PROBLEM REQUIREMENTS:
How many lines in this material include the string "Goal"? Answer with the number and nothing further.

TASK INPUT:
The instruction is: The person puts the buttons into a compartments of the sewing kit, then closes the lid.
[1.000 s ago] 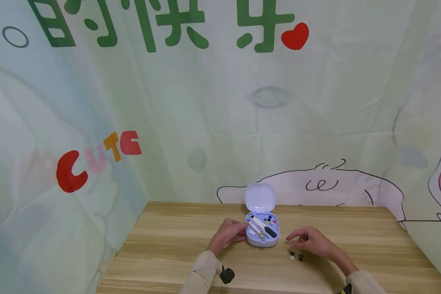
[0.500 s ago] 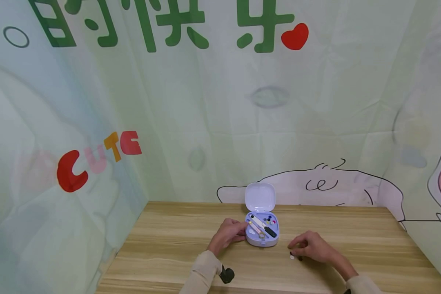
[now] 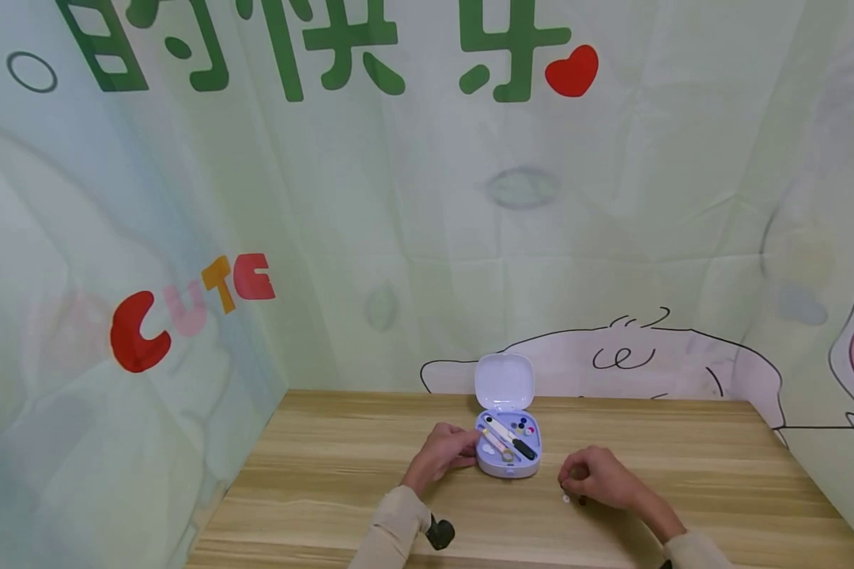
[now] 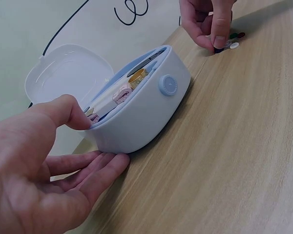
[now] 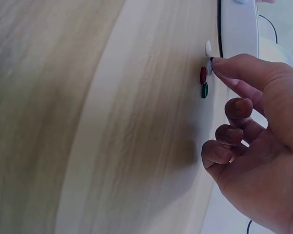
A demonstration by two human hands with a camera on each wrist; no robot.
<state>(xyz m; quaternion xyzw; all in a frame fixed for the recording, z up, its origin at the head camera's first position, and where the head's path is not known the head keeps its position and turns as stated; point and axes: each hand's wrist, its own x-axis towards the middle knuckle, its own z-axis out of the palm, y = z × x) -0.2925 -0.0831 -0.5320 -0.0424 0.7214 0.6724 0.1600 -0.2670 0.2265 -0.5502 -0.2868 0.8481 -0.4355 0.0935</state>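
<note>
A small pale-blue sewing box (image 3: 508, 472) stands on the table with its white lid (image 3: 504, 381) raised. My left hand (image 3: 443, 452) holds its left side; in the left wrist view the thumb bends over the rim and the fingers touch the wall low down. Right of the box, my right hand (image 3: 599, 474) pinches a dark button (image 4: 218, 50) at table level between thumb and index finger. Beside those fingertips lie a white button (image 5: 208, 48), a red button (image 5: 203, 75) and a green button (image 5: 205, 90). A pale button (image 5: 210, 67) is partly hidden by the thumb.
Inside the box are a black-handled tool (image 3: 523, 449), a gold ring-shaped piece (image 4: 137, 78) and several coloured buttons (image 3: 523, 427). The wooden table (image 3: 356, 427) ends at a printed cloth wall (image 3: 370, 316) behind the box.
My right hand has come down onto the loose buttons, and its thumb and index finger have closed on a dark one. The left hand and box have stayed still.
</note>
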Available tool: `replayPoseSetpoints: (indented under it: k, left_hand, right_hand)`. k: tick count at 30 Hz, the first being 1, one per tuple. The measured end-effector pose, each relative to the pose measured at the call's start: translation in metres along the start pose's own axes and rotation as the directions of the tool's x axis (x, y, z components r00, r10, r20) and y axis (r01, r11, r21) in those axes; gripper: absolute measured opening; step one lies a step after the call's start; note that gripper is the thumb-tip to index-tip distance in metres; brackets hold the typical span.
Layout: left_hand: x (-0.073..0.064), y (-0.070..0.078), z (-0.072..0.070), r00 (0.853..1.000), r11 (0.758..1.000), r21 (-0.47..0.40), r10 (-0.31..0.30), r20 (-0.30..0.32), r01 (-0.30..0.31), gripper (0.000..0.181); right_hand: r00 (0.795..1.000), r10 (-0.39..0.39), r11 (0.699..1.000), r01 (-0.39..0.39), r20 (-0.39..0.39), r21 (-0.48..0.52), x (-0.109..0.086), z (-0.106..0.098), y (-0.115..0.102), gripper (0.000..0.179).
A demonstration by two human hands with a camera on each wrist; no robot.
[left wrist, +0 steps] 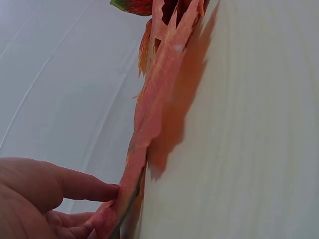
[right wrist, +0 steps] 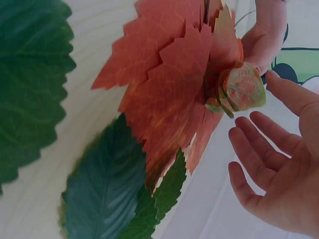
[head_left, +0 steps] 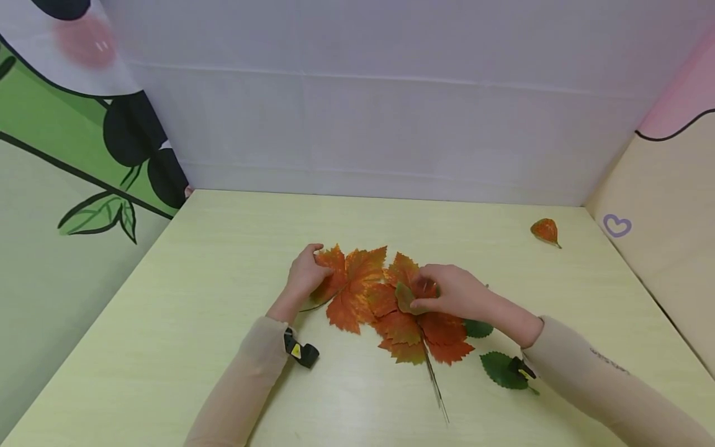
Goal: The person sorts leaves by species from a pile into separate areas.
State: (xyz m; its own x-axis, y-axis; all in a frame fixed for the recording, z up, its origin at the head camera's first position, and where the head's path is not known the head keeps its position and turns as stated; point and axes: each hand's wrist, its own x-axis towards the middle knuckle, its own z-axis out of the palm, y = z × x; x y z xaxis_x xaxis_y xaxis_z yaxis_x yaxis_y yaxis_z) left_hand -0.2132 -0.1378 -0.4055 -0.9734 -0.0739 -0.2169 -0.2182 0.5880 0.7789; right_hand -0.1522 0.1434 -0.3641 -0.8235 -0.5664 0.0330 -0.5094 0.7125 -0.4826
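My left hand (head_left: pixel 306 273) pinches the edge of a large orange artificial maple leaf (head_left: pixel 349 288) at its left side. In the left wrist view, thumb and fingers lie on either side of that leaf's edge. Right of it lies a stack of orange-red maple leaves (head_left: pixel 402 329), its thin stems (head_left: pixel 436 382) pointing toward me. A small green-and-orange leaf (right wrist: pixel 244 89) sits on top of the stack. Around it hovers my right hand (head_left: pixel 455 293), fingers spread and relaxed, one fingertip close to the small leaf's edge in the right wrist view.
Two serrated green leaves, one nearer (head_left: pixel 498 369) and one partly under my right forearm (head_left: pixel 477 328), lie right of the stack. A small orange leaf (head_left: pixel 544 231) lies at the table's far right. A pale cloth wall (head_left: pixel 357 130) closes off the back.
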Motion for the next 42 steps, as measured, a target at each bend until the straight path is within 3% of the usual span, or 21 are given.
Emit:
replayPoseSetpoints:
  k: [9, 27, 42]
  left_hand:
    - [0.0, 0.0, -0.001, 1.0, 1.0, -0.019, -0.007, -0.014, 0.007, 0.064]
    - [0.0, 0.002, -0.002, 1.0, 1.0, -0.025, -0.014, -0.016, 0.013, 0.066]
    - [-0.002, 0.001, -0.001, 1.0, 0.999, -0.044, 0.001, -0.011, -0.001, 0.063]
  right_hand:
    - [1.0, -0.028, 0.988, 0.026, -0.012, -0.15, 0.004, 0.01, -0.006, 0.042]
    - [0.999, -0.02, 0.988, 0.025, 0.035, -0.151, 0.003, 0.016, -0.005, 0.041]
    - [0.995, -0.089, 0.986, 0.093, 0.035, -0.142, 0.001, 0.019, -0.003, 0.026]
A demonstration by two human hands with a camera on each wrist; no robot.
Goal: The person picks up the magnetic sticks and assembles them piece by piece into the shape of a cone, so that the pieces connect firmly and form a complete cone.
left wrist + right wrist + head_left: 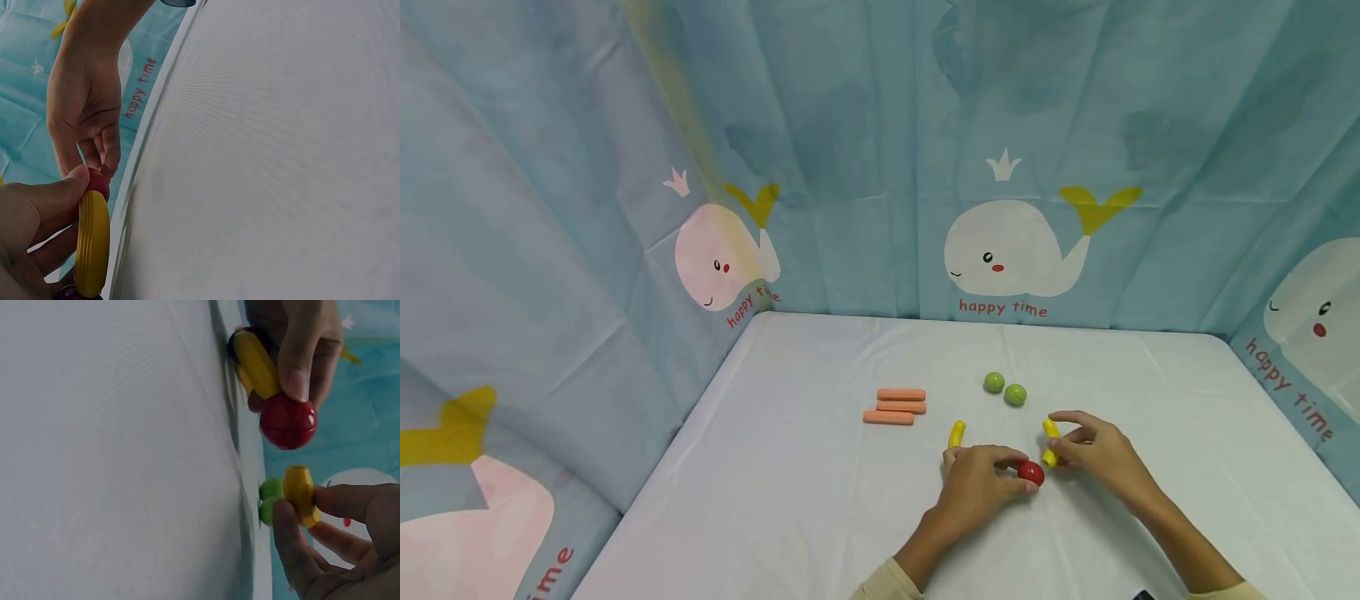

EXERCISE SOLUTION:
2